Limited Liability Partnership (LLP) Registration in India

Introduction to LLP in India

The concept of Limited Liability Partnership (LLP) was introduced in India by the LLP Act of 2008. An LLP combines the benefits of a Private Limited Company with the flexibility of a Partnership Firm. It offers limited liability protection to its partners, meaning they are not personally liable for the company’s debts beyond their agreed contribution.
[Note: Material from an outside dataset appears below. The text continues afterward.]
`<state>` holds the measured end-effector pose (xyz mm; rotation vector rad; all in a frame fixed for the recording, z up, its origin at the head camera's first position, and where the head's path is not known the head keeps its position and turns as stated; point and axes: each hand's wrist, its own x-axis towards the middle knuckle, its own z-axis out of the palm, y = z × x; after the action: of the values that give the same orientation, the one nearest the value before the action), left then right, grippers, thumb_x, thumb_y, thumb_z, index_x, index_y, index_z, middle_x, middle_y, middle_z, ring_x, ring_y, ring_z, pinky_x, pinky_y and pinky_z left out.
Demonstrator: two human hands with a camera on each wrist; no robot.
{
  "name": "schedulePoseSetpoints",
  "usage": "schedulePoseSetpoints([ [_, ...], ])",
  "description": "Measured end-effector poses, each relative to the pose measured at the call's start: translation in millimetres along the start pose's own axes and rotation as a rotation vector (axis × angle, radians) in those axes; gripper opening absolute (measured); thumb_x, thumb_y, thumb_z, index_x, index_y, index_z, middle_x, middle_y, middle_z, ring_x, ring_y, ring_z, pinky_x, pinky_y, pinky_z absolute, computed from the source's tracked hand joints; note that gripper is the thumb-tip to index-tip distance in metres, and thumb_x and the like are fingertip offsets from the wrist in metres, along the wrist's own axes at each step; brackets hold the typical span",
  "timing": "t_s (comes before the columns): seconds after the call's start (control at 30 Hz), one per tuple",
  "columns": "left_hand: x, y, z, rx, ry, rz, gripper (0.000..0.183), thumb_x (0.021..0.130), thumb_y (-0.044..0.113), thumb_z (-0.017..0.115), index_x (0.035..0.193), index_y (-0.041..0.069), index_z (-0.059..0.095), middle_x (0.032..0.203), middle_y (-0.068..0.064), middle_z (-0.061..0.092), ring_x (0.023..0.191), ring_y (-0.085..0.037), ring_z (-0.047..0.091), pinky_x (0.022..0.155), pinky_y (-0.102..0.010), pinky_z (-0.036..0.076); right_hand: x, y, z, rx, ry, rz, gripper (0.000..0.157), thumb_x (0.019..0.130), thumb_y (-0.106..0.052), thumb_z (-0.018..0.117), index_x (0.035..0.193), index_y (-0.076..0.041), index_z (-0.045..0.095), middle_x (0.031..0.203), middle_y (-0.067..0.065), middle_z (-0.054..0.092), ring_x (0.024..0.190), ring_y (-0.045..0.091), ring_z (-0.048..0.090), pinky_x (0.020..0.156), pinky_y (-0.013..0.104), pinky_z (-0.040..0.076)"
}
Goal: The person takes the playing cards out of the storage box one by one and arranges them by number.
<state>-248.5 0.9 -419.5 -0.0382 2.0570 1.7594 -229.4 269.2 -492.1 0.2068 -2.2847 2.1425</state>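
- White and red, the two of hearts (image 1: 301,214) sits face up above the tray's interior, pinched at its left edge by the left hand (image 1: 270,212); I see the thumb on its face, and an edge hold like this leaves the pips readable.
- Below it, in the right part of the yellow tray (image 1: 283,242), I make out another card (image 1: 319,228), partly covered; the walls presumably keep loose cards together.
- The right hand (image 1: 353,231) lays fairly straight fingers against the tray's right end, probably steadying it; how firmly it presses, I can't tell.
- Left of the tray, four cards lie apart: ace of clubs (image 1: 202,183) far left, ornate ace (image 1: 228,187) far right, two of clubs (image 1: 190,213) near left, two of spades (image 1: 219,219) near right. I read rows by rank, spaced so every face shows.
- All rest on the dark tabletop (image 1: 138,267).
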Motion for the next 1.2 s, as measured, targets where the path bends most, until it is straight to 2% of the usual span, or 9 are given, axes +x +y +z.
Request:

LLPs are particularly favored by professionals and small businesses due to their simple regulatory requirements and flexibility.

Features of an LLP in India

  • Separate Legal Entity: An LLP is a separate legal entity from its partners, capable of suing or being sued in its own name.
  • Limited Liability: Partners have limited liability up to their agreed contribution, protecting their personal assets.
  • Perpetual Succession: The LLP continues to exist even if partners leave or new ones join.
  • Flexibility in Management: LLPs offer organizational flexibility and fewer compliance requirements compared to a Company.
  • No Minimum Capital: There is no requirement for minimum capital contribution.
  • Resident Partner: At least one partner must be a resident of India.
  • No Upper Limit on Partners: There is no limit on the maximum number of partners.

Benefits of LLP Registration

  • Cost-Effective: Lower costs compared to Private or Public Limited Companies, with fewer compliance requirements.
  • Limited Liability: Partners are protected from liabilities beyond their capital contribution.
  • Separate Legal Existence: The LLP is treated as a separate entity, enhancing credibility and legal protection.
  • Tax Benefits: LLPs benefit from lower tax rates and exemptions such as Dividend Distribution Tax (DDT).
  • No Minimum Capital Requirement: LLPs can be established with minimal capital.

Types of LLP Forms in India

  • FiLLiP Form: Used for the incorporation of an LLP.
  • Run LLP: For reserving the name of the LLP.
  • Form 3: Details of the LLP Agreement.
  • Form 8: Statement of Account & Solvency.
  • Form 11: Annual Return of LLP.
  • Form 24: Application for striking off the name of the LLP.

Checklist for LLP Registration

  • Minimum 2 Partners
  • Unique Business Name
  • Digital Signature Certificate (DSC) for all designated partners
  • Designated Partner Identification Number (DPIN)
  • Registered Office Address
  • LLP Agreement between the Partners
  • Capital Contribution by Partners

Documents Required for LLP Registration

  • Identity Proof: PAN Card or other identity proof of all partners.
  • Proof of Registered Office Address:
    • NOC from the landlord if the office is on rent.
    • Rent Agreement (if applicable).
    • Utility Bills (electricity, gas, telephone) not older than 2 months.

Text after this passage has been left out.